The reason your a cock isn't because of that original comment, but because of your refusal to accept your pigeon holing pre conceptions were wrong and not even trying to understand anyones point over those ignorant preconceptions.

2nd of all I find you genuinly xenophobic against the English (or Englisch as you put it), this contradicts the points you where trying to pull me up on in the first place.
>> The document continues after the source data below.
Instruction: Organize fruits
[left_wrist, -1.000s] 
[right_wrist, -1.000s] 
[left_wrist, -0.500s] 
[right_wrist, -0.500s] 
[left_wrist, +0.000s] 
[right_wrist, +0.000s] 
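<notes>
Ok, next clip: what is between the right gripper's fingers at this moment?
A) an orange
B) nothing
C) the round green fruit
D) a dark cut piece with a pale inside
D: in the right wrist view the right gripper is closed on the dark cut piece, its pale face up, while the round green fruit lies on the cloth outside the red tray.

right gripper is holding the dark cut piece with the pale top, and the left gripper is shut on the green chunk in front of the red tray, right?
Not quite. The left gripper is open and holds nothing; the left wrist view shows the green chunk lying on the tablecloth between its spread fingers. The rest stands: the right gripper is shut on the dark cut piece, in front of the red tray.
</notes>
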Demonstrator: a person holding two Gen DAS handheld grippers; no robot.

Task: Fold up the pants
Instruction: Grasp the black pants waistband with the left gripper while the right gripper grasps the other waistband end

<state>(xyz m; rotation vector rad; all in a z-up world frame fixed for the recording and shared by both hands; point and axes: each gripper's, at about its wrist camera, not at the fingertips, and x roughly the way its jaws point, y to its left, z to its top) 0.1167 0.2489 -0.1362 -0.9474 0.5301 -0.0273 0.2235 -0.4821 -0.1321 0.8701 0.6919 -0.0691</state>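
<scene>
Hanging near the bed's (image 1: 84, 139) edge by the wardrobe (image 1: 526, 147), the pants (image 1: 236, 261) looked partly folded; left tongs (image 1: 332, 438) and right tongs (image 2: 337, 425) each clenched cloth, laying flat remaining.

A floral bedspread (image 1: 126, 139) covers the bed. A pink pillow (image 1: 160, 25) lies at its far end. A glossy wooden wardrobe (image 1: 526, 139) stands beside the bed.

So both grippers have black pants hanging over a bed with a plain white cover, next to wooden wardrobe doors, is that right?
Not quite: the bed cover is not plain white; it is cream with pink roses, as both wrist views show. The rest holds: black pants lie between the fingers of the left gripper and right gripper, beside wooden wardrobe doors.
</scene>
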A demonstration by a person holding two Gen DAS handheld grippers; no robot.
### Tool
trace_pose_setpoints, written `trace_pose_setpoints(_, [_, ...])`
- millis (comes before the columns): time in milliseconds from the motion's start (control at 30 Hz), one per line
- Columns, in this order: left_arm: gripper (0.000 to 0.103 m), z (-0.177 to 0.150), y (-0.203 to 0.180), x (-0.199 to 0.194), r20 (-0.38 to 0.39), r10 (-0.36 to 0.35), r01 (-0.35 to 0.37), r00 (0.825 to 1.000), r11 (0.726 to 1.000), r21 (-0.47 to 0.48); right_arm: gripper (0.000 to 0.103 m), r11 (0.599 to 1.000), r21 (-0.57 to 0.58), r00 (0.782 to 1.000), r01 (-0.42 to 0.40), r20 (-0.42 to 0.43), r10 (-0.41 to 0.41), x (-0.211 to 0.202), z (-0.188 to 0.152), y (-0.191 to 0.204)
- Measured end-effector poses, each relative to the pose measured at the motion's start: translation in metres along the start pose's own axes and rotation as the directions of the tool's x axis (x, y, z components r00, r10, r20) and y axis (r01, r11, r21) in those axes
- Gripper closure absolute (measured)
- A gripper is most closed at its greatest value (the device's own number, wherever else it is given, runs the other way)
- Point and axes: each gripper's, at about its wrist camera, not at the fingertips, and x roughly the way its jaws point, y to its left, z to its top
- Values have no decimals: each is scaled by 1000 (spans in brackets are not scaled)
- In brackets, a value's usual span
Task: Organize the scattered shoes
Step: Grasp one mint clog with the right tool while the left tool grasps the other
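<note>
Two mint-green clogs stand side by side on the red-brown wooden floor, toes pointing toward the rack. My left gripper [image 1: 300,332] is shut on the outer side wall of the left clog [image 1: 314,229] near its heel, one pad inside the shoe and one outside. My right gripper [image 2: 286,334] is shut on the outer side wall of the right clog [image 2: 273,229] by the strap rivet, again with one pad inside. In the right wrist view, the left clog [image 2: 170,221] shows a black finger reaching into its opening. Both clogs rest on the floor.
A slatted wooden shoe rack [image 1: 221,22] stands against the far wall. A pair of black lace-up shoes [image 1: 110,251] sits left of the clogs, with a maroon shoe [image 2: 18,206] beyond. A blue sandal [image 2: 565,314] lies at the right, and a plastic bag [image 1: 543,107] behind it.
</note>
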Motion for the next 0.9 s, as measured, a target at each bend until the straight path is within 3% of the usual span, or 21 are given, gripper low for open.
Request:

so not only are you ignorant but a hypocrite aswell


----------



## internetstalker (Apr 7, 2009)

osterberg said:


> Oi,internetstalker,us celts know we are superior,we don't have to justify ourselves





So i am am often told


----------



## editor (Apr 7, 2009)

internetstalker said:


> I think it's a great song. I shall be memorising ther words and singing it every 1st March


Be sure to display the courage of your convictions and deliver it with full welly on Cardiff St Mary Street at around 11pm.


----------



## internetstalker (Apr 7, 2009)

Lets try it like this:

Jimmy was a Englishman,
Jimmy was a thief.
Jimmy came to my house
And stole a leg of beef.
I went to Jimmy's house,
Jimmy was in bed.
I picked up the leg of beef
And hit him on the head.

Jimmy was a Englishman,
Jimmy was a thief.
Jimmy came to my house
And stole a piece of beef;
I went to Jimmy's house,
Jimmy wasn't home;
Jimmy came to my house
And stole a marrow bone.

I went to Jimmy's house,
Jimmy was not in;
Jimmy came to my house
And stole a rolling-pin.
I went to Jimmy's house;
Jimmy was in bed;
I took up a poker
And flung it at his head.

Jimmy was a Englishman,
Jimmy was a thief,
Jimmy came to my house
And stole a piece of beef;
I went to Jimmy's house,
Jimmy wasn't in;
I jumped upon his Sunday hat,
And poked it with a pin.

Jimmy was a Englishman,
Jimmy was a sham,
Jimmy came to my house
And stole a leg of lamb;
I went to Jimmy's house,
Jimmy was away;
I stuffed his socks with sawdust
And filled his shoes with clay.

Jimmy was a Englishman,
Jimmy was a cheat,
Jimmy came to my house
And stole a piece of meat;
I went to Jimmy's house,
Jimmy was not there;
I hung his coat and trousers
To roast before a fire.



Is this insulting to the English??

no

only to Jimmy.


----------



## internetstalker (Apr 7, 2009)

editor said:


> Be sure to display the courage of your convictions and deliver it with full welly on Cardiff St Mary Street at around 11pm.


----------



## editor (Apr 7, 2009)

internetstalker said:


> they will take it in the jest that it is meant in, because they are good people.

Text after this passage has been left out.